### What to produce
Word for word, print all of the lines below.

### Stored data
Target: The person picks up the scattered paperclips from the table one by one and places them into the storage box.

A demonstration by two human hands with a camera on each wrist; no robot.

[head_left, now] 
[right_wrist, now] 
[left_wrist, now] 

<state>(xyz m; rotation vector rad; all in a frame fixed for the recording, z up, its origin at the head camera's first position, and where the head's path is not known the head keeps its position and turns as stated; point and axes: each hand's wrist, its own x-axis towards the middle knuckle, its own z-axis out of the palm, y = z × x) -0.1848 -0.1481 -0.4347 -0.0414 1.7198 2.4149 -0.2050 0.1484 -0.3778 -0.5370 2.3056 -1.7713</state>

### Reply
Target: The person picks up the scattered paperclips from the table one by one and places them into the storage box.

A demonstration by two human hands with a camera on each wrist; no robot.

[head_left, now] 
[right_wrist, now] 
[left_wrist, now] 

<state>(xyz m; rotation vector rad; all in a frame fixed for the recording, z up, its origin at the head camera's first position, and where the head's path is not known the head keeps its position and turns as stated; point and axes: each hand's wrist, its own x-axis towards the middle knuckle, its own z-axis out of the palm, y = z × x) -0.1848 -0.1481 -0.4347 -0.0414 1.7198 2.4149 -0.2050 0.1484 -0.3778 -0.5370 2.3056 -1.7713</state>

Now the answer is complete.